In a second cycle, the initial codes were reorganized and reanalyzed. Axial coding extended the analytic work from initial coding, determining which codes were dominant and which were less important, and the data were reorganized accordingly.33 Similarly, coded data were sorted and relabeled into conceptual categories. No qualitative coding software was used because of the small sample size of 15 IDIs.
According to the Swiss ethics committees on research involving humans, research studies reporting perceptions of employees do not require approval. Through a written informed consent, the study participants were made aware that the participation was voluntary, that they could freely choose to stop participation at any point in the study, and that their participation had no effect on their employment. The participants were assured that the interview transcriptions and the statements were anonymous.
The analyzed data encompassed statements collected from 15 interviews.

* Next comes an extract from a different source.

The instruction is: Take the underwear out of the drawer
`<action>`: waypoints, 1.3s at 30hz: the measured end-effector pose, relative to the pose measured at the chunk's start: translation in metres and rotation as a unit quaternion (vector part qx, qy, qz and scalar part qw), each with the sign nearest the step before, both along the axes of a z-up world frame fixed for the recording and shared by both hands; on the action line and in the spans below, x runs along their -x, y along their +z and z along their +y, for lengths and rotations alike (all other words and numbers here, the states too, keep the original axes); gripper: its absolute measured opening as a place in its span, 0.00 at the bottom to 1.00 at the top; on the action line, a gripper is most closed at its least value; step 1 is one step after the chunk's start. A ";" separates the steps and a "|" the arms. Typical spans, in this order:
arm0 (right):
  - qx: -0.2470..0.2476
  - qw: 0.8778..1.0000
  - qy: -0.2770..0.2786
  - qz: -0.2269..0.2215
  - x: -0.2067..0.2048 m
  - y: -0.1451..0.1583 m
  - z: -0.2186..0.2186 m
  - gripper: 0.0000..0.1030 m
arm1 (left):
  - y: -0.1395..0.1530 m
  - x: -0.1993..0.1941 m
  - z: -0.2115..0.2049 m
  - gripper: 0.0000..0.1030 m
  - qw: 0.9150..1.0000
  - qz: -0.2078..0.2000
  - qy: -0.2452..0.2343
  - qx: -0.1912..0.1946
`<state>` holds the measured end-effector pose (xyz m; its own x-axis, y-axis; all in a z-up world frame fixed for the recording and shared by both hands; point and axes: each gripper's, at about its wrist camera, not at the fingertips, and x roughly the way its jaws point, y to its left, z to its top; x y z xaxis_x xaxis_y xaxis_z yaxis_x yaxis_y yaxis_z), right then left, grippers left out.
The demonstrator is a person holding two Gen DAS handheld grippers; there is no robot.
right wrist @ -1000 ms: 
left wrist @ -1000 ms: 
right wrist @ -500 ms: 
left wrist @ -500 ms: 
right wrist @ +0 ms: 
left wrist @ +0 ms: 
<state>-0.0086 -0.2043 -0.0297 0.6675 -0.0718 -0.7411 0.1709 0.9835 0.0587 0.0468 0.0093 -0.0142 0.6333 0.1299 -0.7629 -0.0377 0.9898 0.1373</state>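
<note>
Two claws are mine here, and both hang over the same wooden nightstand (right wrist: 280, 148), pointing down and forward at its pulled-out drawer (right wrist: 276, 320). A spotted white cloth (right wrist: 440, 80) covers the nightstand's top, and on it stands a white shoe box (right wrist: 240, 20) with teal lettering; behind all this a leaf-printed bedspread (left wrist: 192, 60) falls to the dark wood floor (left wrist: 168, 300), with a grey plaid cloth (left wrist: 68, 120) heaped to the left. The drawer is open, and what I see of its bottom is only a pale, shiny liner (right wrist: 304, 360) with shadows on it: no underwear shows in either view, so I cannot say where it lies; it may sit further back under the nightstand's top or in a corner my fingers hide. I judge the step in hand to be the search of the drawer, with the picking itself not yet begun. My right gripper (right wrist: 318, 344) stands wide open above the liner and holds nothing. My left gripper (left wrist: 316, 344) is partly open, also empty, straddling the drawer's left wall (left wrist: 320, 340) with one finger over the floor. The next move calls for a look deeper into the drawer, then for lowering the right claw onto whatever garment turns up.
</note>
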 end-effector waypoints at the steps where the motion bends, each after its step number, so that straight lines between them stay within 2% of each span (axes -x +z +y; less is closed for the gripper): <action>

The results are presented according to the themes in the topic guide for the semistructured interviews.
Being an SP
Altruistic reasons were the motivation most often cited for being an SP. The general opinion was that being an SP is an important job because it contributes so much to student outcomes, health care, and society. Standardized patients are confident that students can benefit from their work. They feel needed and think that they are important in students' clinical training. Some SPs have had negative personal experiences themselves with doctors and nurses, especially with respect to doctor-patient communication; by being SPs, they hope to contribute to better patient-nurse/doctor communication.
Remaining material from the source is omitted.